Those of us old enough and politically savvy enough to remember the Nixon White House cannot help but compare the Obama Administration's war on Fox News to the Nixon White House campaign against Daniel Schorr (photo at left) and other journalists who had earned its ire. It was a great career boost for Schorr, who became a featured speaker on the civil liberties banquet tour and may well in part owe his present "Senior News Analyst" position at NPR to the ill-advised persecution campaign initiated by President Nixon.
Charles Krauthammer has written one of the best columns I have seen regarding the foolishness of the Obama Administration's attempt to discredit Fox News in order to discourage criticism of the President's policies and performance. That column may be read at Townhall.com among other places.
While there have been some lukewarm and unduly respectful attempts by other media outlets to question or criticize the Obama Admnistration's anti-Fox campaign, generally the reaction of the news media has been shameful. One can only imagine the media reaction that would have ensued had the George W. Bush Administration conducted a similar campaign against MNBC, whose criticisms of President Bush more than matched those of the Obama Administration by Fox News, both in viciousness and lack of respect.
The media community's reaction to the heavy-handed Obama Administration tactics has been muted and mild. MNBC stars such as the odious Keith Obermann and Rachel Maddow have actually applauded it.
NPR political commentator Ken Rudin felt compelled to make a public apology for merely comparing the Obama Administration's anti-Fox News campaign to the attacks on the media by President Nixon and Vice President Spiro Agnew. To his credit, Mr. Rudin had made the following observation on NPR's Talk of the Nation:
"Well, it's not only aggressive, it's almost Nixonesque. I mean, you think of what Nixon and Agnew did with their enemies list and their attacks on the media; certainly Vice President Agnew's constant denunciation of the media. Of course, then it was a conservative president denouncing a liberal media, and of course, a lot of good liberals said, 'Oh, that's ridiculous.
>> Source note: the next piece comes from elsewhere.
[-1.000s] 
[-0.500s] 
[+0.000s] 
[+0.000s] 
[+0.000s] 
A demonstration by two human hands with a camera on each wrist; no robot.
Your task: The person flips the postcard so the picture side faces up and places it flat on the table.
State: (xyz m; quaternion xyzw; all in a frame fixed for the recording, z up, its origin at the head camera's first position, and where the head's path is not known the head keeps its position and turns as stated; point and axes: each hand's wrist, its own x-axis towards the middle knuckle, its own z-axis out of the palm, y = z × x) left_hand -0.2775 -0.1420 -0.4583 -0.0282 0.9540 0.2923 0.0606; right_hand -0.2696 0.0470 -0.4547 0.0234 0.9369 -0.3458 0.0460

That's an infringement on the freedom of press.' And now you see a lot of liberals almost kind of applauding what the White House is doing to Fox News, which I think is distressing."
Stung and chastened by the flood of criticism of his remarks from the outraged politically correct left, Mr. Rudin made the sort of public confession of error that one normally expects from a purged Chinese Communist Party official rather than an American political analyst. He described his comparison as a "boneheaded mistake" and said that his comparison was "foolish, facile, ridiculous and, ultimately, embarrassing to me." It probably cost him invitations to some reallly good White House holiday parties as well.
To my knowledge, NPR's Daniel Schorr has been absolutely silent on the subject.
While it is certainly true that the Nixon Administration went far beyond what the Obama Adminstration has so far attempted, to the point of employing illegal wiretaps and FBI investigations of its media critics, if the press continues to be cowed by the Obama White House, we can expect more of the same bully boy tactics, and even more objectionable ones.
I guess that with the liberal media, it is a question of whose Fox is being Schorred.